UNITED NATIONS, October 4. /TASS/. Russia is calling on the United States and its allies to pledge they will not be the first to deploy systems that were previously banned under the Intermediate-Range Nuclear Forces Treaty (INF Treaty), the director of the Foreign Ministry’s department for non-proliferation and arms control, Vladimir Yermakov, said in a statement, made public at a meeting of the First Committee of the UN General Assembly. The statement was read by the department’s deputy chief Konstantin Vorontsov.

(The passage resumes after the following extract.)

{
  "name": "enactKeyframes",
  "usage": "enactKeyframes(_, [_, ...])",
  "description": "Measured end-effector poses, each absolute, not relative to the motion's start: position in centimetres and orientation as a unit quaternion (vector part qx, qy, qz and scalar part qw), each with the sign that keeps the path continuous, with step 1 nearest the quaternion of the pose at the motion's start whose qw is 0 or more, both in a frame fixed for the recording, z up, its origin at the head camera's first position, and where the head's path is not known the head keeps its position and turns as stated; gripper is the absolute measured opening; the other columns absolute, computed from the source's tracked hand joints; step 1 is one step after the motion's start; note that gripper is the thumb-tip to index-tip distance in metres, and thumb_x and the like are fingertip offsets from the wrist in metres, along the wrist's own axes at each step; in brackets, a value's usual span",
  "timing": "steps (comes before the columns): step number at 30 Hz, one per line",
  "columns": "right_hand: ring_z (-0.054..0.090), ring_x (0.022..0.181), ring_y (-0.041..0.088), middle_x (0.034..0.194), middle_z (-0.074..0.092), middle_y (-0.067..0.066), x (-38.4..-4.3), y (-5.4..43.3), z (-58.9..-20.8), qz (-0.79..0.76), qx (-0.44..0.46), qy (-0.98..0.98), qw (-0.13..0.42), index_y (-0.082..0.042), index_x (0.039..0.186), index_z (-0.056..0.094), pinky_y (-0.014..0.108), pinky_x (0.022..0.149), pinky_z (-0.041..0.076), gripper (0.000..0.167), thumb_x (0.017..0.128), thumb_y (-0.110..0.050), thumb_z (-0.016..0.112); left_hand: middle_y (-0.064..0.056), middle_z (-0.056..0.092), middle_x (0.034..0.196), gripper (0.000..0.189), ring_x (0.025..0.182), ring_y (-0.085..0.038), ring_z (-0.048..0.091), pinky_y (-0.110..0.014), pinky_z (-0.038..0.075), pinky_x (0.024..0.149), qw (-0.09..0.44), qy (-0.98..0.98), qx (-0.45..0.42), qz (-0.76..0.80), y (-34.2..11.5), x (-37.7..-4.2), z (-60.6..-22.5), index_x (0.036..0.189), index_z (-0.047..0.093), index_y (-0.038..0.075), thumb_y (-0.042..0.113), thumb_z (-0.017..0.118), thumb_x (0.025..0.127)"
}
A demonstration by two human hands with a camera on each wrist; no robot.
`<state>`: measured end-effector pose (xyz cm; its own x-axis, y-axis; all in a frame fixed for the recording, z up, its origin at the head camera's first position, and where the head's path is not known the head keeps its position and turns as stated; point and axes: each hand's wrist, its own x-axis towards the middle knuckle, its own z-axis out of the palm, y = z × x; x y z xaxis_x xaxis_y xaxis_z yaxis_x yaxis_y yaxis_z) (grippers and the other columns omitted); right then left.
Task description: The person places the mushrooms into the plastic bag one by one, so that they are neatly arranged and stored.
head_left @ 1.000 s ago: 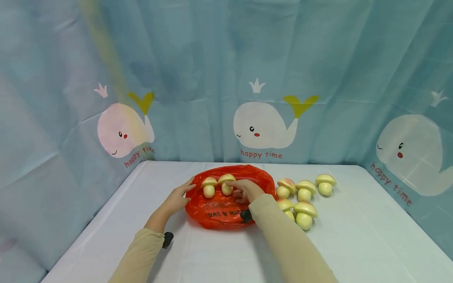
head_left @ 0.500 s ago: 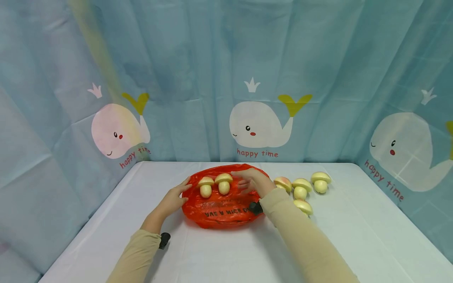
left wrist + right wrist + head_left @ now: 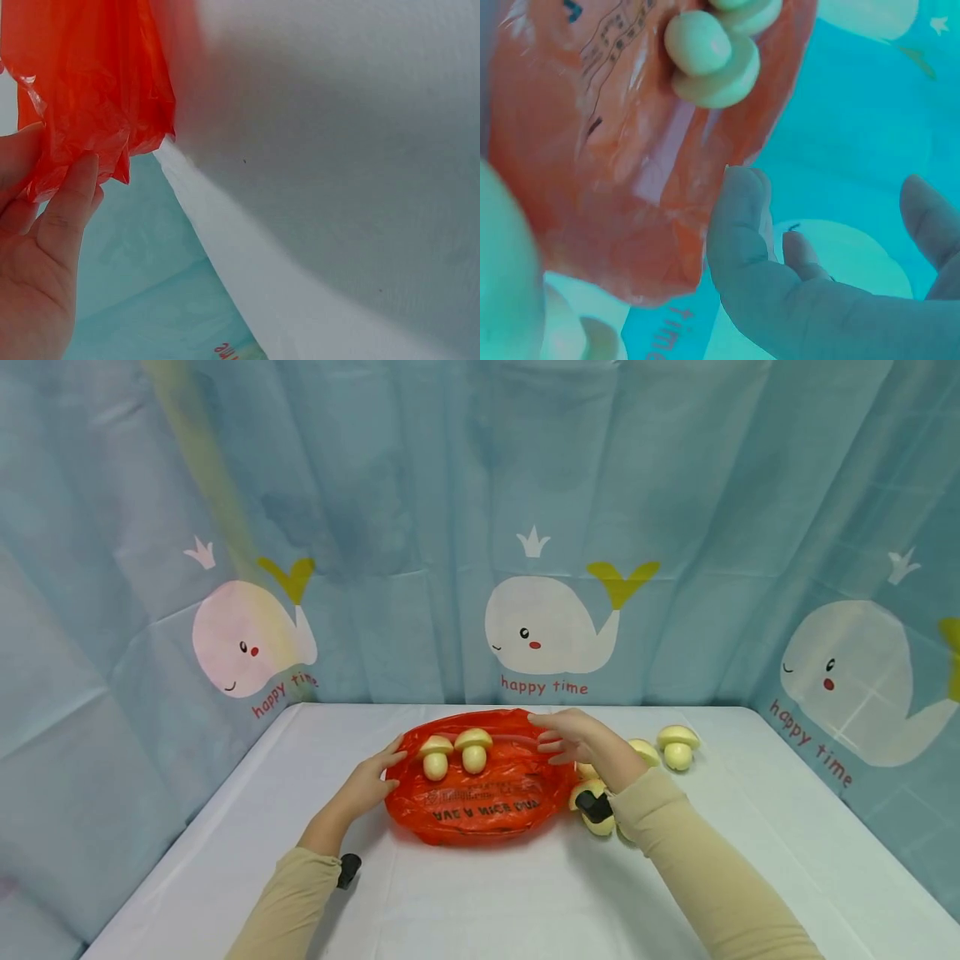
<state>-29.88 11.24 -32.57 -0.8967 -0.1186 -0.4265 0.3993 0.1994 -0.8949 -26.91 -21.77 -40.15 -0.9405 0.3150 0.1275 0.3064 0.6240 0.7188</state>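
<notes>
A red plastic bag (image 3: 480, 810) lies spread on the table with printed text on its inner side. Inside it stand two pale yellow toy mushrooms, one on the left (image 3: 435, 757) and one beside it (image 3: 474, 750). My left hand (image 3: 363, 789) holds the bag's left edge; in the left wrist view the fingers (image 3: 71, 202) are on the crumpled red plastic. Over the bag's right edge hovers my right hand (image 3: 588, 745), its fingers extended and nothing in them. Below and behind it are several more mushrooms (image 3: 677, 747), partly hidden by the hand and sleeve.
The white tabletop (image 3: 480, 902) runs around the bag. A blue curtain (image 3: 420, 527) with whale prints hangs along the back and sides. A small black device (image 3: 348, 870) sits at the left wrist, and another black device (image 3: 595, 806) at the right.
My right hand has drawn away from the mushroom in the bag and moved right, towards the mushrooms outside, its fingers extending. My left hand has stayed at the bag's edge.
</notes>
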Motion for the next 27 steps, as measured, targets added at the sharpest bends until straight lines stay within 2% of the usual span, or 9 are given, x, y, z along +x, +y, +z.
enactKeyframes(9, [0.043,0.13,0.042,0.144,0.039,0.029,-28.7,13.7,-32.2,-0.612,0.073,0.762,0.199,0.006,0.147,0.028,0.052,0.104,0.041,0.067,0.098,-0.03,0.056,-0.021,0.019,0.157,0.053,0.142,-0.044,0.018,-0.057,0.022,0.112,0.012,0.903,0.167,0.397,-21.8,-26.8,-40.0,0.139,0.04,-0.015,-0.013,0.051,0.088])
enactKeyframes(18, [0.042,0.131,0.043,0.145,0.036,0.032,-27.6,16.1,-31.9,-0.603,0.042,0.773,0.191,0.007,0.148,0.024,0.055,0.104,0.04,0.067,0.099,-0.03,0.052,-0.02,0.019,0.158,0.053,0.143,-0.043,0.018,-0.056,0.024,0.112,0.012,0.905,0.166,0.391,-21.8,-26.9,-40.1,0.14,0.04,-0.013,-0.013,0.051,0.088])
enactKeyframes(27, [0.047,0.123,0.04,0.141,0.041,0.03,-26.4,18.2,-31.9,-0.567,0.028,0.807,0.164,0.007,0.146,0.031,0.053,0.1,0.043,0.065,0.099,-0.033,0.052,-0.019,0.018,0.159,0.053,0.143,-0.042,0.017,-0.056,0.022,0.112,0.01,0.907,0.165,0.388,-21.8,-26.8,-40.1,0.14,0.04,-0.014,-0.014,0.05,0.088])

"The US activity in creating and deploying global missile defense systems in various regions of the world, in combination with building up the potential of high accuracy non-nuclear weapons capable of solving strategic tasks remains a negative factor fraught with significant risks for strategic stability," Yermakov said. "In violation of obligations under the Treaty on the Non-Proliferation of Nuclear Weapons, NATO goes ahead with the practice of joint nuclear missions involving non-nuclear European countries on whose territory US nuclear bombs are deployed. Destabilizing modernization of these weapons and their delivery vehicles is being carried out. We have repeatedly stressed the need for returning US nuclear weapons to the national territory of the United States, eliminating the infrastructure for its deployment in Europe and curtailing joint nuclear missions."

"The termination of the treaty on the elimination of intermediate-range and shorter-range missiles as a result of the United States’ pullout has produced a situation where in terms of international nuclear missile disarmament agreements the world has been thrown back by more than 30 years," Yermakov said. "We are urging Washington and its allies to display responsibility and assume, on the basis of reciprocity, obligations similar to those assumed by Russia, not to be the first to deploy systems previously banned under the INF Treaty."